Look through the entries below and count the lines that contain "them". Reply with that number only.

Records contained in a dataset
··········
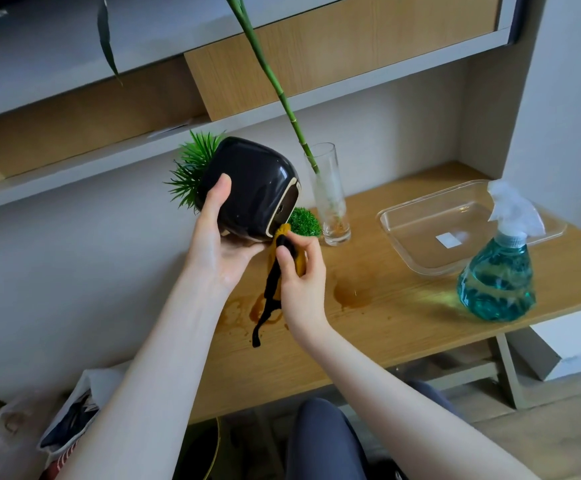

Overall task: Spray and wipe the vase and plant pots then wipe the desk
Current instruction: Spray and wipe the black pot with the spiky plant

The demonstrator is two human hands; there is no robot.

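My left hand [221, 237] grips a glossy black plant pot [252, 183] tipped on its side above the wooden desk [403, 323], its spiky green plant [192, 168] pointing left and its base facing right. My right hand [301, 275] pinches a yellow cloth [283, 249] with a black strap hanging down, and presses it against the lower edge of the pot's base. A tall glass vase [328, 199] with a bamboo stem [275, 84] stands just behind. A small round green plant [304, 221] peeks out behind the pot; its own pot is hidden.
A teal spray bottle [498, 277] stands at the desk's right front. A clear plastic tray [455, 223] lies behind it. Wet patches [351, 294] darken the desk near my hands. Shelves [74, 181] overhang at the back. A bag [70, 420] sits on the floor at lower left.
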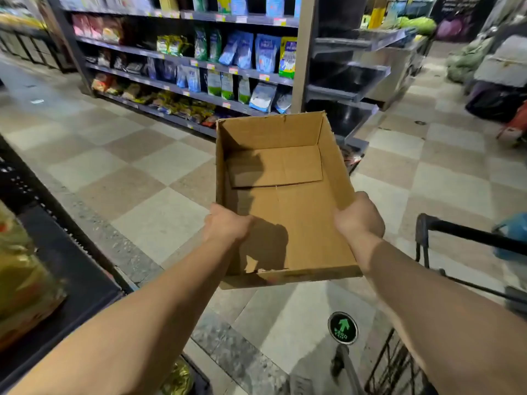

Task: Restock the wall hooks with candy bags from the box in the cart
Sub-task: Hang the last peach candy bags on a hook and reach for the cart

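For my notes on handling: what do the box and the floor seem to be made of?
Box: brown corrugated cardboard, matte; folded bottom flaps and a torn near edge show it. Floor: probably polished stone or terrazzo tiles, speckled, slightly glossy, in a two-tone checker pattern.

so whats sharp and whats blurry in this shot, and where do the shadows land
Head view: the cardboard box and both hands, left hand and right hand, are fairly sharp; the edges smear, especially the yellow packs at left; the left hand throws a dark shadow onto the box floor; the wide lens bends the shelves.
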A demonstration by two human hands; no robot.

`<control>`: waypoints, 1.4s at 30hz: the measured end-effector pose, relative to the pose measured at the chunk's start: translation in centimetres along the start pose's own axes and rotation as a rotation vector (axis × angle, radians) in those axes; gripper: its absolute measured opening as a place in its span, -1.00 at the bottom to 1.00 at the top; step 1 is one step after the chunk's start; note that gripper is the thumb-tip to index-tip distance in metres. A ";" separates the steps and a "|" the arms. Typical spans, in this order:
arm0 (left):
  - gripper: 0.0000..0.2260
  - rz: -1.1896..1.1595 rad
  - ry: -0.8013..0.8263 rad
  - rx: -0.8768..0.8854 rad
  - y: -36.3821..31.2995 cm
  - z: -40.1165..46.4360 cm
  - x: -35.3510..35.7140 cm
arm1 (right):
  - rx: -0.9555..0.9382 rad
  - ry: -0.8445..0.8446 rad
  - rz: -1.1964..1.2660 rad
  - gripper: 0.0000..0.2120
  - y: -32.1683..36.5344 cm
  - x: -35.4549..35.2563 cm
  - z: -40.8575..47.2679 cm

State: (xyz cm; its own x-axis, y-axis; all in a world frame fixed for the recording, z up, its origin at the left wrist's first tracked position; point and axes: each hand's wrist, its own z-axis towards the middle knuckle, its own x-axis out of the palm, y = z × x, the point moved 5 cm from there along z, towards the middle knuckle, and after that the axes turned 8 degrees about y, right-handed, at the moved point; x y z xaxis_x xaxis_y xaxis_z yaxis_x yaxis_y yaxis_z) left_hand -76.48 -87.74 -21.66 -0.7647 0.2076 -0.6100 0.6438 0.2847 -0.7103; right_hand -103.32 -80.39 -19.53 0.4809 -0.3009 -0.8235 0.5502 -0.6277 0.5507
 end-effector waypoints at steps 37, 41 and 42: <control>-0.23 -0.479 -0.386 -0.643 12.6 52.0 -28.9 | -0.549 0.724 -0.207 -0.71 58.7 45.3 30.6; -0.26 -0.494 -0.423 -0.695 15.1 57.5 -31.4 | -0.553 0.752 -0.242 -0.67 63.9 51.5 32.3; -0.25 -0.502 -0.430 -0.712 15.7 59.2 -32.0 | -0.558 0.758 -0.258 -0.66 65.2 53.3 32.9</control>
State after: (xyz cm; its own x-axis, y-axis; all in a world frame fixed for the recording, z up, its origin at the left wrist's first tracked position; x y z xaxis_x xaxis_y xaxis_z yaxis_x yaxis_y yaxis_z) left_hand -40.30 -145.30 -34.09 -0.7803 -0.4117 -0.4709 -0.0294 0.7762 -0.6298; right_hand -64.31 -160.96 -31.99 0.5046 0.4618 -0.7295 0.8505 -0.1207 0.5119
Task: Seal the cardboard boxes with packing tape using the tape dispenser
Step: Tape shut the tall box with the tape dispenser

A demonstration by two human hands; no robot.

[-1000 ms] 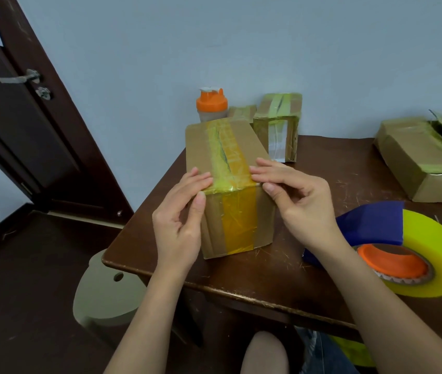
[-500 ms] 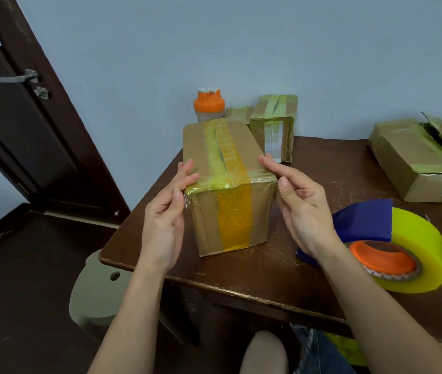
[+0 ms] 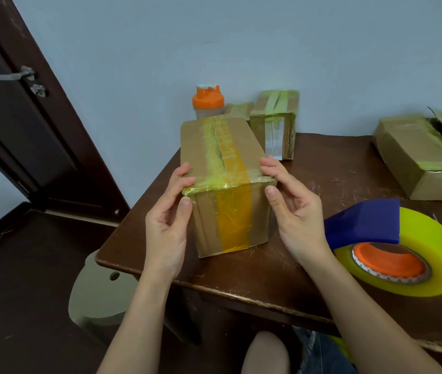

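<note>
A cardboard box (image 3: 209, 149) stands on the dark wooden table (image 3: 322, 168), with yellow tape along its top seam, across its near top edge and down its front face. My left hand (image 3: 167, 220) pinches the box's near left top corner between thumb and fingers. My right hand (image 3: 292, 209) pinches the near right top corner the same way. The tape dispenser (image 3: 395, 244), a blue holder on a big yellow roll with an orange core, lies on the table to the right of my right hand.
A taped box (image 3: 275, 122) and an orange-lidded shaker bottle (image 3: 207, 102) stand at the back by the wall. A larger box (image 3: 425, 157) with a torn top lies at far right. A stool (image 3: 98, 290) is below the table's left corner, a dark door (image 3: 12, 117) at left.
Both hands slid outward from the middle of the box's near top edge to its two corners, pressing the cross strip of tape down over the sides.
</note>
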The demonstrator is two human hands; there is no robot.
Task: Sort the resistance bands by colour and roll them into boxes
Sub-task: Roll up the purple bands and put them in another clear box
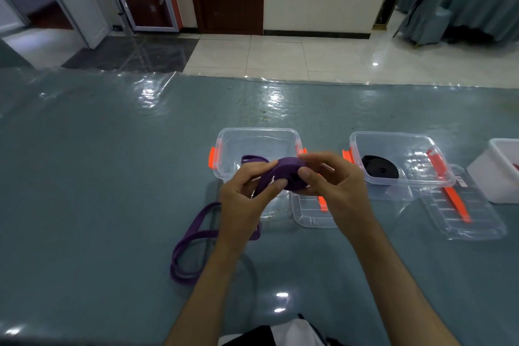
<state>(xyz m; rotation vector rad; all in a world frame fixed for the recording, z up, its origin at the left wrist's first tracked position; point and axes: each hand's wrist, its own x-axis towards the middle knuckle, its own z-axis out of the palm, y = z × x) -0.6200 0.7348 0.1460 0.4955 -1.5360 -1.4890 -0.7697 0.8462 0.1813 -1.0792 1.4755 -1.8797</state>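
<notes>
A purple resistance band (283, 174) is partly wound into a roll held above the near wall of a clear box (257, 135) with orange clips. My right hand (334, 182) pinches the roll between thumb and fingers. My left hand (244, 194) grips the band's loose strap just left of the roll. The unrolled tail (191, 241) loops down onto the table at my left. A second clear box (401, 160) to the right holds a rolled black band (379, 168).
Two clear lids lie in front of the boxes, one (310, 212) under my hands and one (466, 211) at the right, each with an orange strip. A white box (500, 174) stands at the far right edge. The blue table (98, 177) is covered in glossy plastic.
</notes>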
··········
Result of this exercise →
2